Le 5 février 2025, une « avancée historique » a été annoncée : les chercheurs avaient réussi à générer la première image de l’intérieur de l’un des trois rouleaux conservés à la Bodleian Library de l’Université d’Oxford. Le cofondateur du Vesuvius Challenge a déclaré que les organisateurs étaient « enthousiastes devant l’imagerie réussie de ce rouleau. […] Il contient plus de texte récupérable que nous n’en avons jamais vu dans un rouleau d’Herculanum. »

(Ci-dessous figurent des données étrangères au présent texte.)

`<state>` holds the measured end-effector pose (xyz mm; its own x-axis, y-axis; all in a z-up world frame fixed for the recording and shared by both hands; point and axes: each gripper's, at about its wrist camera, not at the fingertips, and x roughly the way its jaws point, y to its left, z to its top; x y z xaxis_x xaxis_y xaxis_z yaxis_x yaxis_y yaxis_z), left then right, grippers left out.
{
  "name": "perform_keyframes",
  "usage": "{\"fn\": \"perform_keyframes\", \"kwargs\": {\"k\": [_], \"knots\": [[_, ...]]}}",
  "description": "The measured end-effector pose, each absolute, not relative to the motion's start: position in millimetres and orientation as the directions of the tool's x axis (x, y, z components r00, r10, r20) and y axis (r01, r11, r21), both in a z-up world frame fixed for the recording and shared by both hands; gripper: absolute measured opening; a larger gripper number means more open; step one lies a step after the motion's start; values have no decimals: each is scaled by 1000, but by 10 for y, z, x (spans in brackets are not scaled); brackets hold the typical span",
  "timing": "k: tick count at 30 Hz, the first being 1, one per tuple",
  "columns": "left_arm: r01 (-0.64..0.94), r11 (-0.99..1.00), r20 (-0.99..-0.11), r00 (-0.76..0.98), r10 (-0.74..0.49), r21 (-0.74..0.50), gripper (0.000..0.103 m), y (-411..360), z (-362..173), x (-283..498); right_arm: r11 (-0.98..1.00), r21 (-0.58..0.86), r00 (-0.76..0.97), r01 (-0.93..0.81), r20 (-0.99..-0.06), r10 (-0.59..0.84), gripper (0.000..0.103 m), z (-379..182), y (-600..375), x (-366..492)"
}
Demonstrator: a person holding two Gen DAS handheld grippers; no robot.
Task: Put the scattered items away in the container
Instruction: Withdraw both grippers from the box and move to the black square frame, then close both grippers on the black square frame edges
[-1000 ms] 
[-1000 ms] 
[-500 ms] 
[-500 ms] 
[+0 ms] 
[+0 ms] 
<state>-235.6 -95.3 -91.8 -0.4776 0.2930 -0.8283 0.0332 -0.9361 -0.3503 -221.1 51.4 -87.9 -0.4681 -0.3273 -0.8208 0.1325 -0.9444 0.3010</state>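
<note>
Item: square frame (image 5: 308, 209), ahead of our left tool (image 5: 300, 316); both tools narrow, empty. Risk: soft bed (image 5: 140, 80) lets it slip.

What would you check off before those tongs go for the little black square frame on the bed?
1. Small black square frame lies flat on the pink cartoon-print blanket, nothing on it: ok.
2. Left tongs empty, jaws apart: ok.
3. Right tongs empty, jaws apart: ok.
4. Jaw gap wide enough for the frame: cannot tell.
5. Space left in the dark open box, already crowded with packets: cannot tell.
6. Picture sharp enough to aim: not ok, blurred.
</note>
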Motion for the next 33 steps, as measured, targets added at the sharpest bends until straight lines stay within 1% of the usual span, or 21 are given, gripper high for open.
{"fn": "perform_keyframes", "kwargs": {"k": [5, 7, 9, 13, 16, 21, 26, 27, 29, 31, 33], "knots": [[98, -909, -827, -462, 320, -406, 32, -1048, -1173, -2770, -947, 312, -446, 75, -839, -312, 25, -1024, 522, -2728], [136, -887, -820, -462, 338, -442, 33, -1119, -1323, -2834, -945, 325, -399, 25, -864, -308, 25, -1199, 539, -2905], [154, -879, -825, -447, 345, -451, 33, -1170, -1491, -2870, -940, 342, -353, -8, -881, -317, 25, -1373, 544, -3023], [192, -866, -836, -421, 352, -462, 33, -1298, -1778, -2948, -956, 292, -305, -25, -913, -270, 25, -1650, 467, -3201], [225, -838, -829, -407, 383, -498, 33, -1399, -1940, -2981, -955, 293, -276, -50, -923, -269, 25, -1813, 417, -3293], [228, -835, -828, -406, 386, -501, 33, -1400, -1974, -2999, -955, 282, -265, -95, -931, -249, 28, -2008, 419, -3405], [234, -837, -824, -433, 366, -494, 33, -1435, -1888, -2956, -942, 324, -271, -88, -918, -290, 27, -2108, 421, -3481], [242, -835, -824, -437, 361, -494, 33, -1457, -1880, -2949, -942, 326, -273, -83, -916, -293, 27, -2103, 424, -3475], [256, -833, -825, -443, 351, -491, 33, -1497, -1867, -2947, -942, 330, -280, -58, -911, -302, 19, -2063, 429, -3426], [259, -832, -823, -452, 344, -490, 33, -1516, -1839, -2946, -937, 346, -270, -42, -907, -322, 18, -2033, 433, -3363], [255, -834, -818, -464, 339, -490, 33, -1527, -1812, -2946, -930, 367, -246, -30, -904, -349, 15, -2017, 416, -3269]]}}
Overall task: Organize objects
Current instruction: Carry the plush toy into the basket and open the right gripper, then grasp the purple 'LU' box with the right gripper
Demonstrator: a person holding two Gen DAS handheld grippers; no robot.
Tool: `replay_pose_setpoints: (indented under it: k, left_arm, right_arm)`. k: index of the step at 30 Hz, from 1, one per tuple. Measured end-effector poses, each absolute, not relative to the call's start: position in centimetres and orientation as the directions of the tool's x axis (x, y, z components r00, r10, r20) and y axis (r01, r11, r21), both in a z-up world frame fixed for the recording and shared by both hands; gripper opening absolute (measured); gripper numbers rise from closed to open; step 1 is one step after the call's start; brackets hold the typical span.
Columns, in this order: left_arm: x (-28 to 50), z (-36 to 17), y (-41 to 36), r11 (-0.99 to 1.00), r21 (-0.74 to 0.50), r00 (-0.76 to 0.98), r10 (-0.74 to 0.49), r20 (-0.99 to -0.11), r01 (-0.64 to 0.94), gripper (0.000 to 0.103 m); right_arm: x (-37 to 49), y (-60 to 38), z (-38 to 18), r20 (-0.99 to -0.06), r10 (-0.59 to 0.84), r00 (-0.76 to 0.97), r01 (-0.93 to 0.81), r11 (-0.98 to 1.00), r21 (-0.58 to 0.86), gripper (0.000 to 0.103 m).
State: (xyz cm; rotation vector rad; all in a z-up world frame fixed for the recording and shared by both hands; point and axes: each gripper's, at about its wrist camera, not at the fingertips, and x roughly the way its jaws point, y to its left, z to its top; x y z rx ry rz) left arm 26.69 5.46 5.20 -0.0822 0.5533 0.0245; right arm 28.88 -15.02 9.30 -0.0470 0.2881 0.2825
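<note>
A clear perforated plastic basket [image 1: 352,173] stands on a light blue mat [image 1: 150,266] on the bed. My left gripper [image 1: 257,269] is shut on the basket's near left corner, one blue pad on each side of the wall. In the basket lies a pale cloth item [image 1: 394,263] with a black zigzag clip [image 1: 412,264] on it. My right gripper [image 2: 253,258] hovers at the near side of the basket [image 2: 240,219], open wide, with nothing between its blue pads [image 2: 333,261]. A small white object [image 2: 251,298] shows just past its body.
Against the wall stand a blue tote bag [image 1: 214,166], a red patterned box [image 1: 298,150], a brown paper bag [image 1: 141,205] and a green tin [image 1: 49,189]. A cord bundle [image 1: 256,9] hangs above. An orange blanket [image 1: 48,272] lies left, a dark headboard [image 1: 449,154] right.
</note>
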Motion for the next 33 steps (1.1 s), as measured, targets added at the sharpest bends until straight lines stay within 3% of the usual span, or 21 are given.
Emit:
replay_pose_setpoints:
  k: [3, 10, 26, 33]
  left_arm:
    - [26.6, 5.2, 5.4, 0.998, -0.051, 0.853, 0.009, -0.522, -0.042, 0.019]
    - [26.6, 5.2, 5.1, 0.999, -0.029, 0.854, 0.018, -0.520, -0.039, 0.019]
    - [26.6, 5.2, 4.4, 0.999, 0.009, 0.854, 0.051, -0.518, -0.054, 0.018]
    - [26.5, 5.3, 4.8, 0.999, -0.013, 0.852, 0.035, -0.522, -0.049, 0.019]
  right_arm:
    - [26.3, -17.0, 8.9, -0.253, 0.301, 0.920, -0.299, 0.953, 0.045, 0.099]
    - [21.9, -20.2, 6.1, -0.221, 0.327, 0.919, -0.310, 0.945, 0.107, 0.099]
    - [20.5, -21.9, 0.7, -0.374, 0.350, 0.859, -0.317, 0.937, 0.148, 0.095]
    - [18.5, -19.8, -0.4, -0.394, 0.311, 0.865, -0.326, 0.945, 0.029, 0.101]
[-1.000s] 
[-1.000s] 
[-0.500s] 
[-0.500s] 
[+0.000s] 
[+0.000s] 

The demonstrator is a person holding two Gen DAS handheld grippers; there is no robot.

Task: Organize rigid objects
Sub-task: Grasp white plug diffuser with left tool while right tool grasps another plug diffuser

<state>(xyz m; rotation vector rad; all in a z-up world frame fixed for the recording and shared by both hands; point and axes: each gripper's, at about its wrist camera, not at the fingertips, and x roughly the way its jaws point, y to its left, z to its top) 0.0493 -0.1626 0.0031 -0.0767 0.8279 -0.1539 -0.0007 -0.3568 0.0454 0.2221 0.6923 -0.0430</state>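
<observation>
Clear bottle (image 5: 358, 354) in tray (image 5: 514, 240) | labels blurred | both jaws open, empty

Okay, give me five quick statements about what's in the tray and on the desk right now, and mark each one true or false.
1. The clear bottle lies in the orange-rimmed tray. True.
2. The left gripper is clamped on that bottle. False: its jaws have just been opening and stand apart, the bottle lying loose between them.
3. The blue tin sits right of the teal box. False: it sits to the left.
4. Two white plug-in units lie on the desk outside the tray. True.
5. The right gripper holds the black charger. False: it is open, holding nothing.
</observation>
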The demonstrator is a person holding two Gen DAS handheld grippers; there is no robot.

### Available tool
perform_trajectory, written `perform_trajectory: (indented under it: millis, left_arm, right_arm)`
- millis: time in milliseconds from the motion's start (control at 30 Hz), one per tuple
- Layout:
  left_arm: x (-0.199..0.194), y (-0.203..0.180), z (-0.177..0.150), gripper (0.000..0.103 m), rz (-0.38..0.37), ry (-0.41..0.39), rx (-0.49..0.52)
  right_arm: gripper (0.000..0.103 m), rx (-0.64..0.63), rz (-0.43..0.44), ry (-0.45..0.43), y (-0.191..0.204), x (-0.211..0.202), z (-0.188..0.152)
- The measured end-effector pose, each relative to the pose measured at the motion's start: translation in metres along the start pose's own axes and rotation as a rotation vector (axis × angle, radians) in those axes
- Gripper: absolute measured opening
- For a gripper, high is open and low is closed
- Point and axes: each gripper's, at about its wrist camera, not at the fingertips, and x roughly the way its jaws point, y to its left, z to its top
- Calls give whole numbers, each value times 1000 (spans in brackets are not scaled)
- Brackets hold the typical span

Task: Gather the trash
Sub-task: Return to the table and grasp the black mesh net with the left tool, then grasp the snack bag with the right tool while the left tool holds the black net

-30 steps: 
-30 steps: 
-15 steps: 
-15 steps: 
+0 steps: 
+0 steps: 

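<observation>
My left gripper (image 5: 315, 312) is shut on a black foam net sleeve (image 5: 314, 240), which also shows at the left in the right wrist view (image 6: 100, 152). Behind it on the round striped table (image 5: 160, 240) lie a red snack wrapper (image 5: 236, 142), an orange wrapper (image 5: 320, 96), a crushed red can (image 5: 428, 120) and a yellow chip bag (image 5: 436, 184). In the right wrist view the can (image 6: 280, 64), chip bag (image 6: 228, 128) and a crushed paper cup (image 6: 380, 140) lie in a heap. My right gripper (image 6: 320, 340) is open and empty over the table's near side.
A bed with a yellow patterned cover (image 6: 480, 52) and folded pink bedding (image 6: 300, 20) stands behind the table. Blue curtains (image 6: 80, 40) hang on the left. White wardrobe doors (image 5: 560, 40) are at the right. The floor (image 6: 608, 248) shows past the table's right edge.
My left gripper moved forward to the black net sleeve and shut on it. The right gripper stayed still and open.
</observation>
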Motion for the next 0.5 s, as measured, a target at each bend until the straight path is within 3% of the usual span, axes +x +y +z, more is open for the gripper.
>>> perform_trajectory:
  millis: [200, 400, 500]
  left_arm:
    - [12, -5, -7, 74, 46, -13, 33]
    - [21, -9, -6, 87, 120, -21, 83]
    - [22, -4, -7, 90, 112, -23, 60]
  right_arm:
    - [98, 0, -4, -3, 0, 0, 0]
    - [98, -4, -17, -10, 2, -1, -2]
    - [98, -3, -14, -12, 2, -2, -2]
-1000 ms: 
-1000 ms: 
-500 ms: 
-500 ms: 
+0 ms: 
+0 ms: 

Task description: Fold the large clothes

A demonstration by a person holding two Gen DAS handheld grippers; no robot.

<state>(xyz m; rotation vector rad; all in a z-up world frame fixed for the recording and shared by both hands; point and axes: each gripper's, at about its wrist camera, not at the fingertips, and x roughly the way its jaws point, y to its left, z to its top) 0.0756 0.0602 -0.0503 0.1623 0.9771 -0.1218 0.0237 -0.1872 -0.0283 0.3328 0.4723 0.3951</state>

Le rouleau a été numérisé par Diamond Light Source, un laboratoire de Harwell, près d’Oxford, qui utilise un accélérateur de particules, le synchrotron, pour créer un rayon X extrêmement puissant. Les scientifiques ont ensuite utilisé l’IA pour reconstituer les images, rechercher l’encre qui révèle où il y a de l’écriture, et améliorer la clarté du texte. Le processus a permis d’obtenir une image 3D du parchemin. Elle a permis aux scientifiques de le dérouler virtuellement, en utilisant un processus baptisé ‘segmentation’ .
Cependant, l’IA a ses limites. Seules quelques parties du texte ont été déchiffrées jusqu’à présent. L’un des rares mots à avoir été déchiffré est le mot grec ancien pour « dégoût ». L’un des chercheurs a déclaré : « Nous sommes encore au début d’un long processus. Nous avons besoin de meilleures images, et nous sommes très positifs et très confiants quant au fait que nous pouvons encore améliorer la qualité de l’image et la lisibilité du texte. »

Source :presse internationale.

Cette image montre une radiographie d’une partie du papyrus PHerc.172, montrant le mot « dégoût ». C’est l’un des parchemins, trouvés avec des centaines d’autres, parmi les vestiges d’une somptueuse villa à Herculanum; elle a probablement appartenu à Pison, beau-père de Jules César. (Source : Vesuvius Challenge)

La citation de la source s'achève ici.